### WHAT TO DO:
Please repeat the lines below, exactly and only, from the one that holds "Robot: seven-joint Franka" through the one that holds "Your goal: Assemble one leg".

### RECORDED DATA:
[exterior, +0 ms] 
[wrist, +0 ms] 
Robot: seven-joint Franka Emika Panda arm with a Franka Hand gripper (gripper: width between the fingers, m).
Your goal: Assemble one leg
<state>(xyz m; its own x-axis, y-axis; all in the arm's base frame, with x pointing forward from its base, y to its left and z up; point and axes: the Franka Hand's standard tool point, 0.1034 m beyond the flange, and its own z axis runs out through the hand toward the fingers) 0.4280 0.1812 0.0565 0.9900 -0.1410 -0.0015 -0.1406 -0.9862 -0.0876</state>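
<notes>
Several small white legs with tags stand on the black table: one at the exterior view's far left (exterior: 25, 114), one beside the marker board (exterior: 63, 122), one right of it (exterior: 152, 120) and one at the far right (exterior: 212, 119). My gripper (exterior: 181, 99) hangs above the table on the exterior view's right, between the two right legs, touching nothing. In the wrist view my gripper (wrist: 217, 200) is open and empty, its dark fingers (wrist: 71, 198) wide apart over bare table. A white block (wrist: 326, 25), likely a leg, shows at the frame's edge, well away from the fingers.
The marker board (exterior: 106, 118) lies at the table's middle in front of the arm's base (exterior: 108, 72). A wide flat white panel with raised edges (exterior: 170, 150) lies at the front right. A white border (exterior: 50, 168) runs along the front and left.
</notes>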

### WRITTEN ANSWER:
Robot: seven-joint Franka Emika Panda arm with a Franka Hand gripper (gripper: width between the fingers, m).
Your goal: Assemble one leg

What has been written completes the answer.